▼▼▼
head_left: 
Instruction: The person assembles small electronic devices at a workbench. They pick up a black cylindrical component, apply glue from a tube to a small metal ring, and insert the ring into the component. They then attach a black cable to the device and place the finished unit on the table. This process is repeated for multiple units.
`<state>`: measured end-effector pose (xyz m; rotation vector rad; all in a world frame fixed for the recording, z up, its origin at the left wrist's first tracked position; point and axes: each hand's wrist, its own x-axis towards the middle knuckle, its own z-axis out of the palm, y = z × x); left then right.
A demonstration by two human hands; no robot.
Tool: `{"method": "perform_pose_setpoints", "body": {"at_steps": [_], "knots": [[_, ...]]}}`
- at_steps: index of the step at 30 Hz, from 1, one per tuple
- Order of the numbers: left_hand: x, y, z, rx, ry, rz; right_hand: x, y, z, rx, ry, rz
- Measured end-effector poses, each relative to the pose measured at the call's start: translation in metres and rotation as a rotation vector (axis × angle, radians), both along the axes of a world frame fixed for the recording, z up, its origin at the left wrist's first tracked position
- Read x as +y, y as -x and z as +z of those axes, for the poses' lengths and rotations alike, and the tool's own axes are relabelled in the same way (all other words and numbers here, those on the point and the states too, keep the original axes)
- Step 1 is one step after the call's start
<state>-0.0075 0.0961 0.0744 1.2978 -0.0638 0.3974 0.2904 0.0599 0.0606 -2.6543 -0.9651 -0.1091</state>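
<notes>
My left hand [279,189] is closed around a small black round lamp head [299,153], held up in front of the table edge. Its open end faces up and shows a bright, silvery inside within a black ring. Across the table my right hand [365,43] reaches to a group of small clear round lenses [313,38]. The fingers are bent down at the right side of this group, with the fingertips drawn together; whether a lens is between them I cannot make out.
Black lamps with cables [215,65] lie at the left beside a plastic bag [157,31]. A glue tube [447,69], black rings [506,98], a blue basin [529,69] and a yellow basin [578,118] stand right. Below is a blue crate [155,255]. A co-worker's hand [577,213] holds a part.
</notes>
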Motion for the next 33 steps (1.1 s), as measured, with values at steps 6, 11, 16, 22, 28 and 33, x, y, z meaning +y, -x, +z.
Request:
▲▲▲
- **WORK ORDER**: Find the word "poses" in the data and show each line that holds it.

- **PROBLEM SOLUTION**:
- Measured end-effector poses, each relative to the pose measured at the call's start: translation in metres and rotation as a rotation vector (axis × angle, radians), both along the axes of a world frame fixed for the recording, z up, its origin at the left wrist's first tracked position
- Read x as +y, y as -x and z as +z of those axes, for the poses' lengths and rotations alike, and the tool's own axes are relabelled in the same way (all other words and numbers here, those on the point and the states too, keep the original axes)

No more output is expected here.